◆ INSTRUCTIONS TO FOLLOW ◆
Reproduce, please, only the lines from the first line below to the line containing "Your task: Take", inclusive.

◆ DATA SECTION ◆
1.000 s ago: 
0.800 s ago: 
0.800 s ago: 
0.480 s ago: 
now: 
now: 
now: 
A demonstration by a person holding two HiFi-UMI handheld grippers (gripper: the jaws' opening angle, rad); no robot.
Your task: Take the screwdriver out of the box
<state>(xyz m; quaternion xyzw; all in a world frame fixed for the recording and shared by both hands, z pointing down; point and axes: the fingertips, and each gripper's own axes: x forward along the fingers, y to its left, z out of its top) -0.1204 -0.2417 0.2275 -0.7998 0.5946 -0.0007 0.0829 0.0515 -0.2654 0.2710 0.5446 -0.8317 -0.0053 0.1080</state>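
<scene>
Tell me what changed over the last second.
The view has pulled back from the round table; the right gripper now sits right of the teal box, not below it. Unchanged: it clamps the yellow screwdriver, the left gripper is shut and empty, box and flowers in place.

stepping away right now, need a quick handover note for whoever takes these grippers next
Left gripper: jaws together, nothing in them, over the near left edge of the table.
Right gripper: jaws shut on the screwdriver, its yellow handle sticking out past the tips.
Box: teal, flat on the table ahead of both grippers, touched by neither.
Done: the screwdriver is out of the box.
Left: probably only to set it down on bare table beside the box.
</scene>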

◆ EXERCISE RESULT ◆
1.000 s ago: 
0.800 s ago: 
0.800 s ago: 
0.480 s ago: 
now: 
now: 
now: 
A demonstration by a person holding two HiFi-UMI handheld grippers (gripper: the jaws' opening angle, rad); no robot.
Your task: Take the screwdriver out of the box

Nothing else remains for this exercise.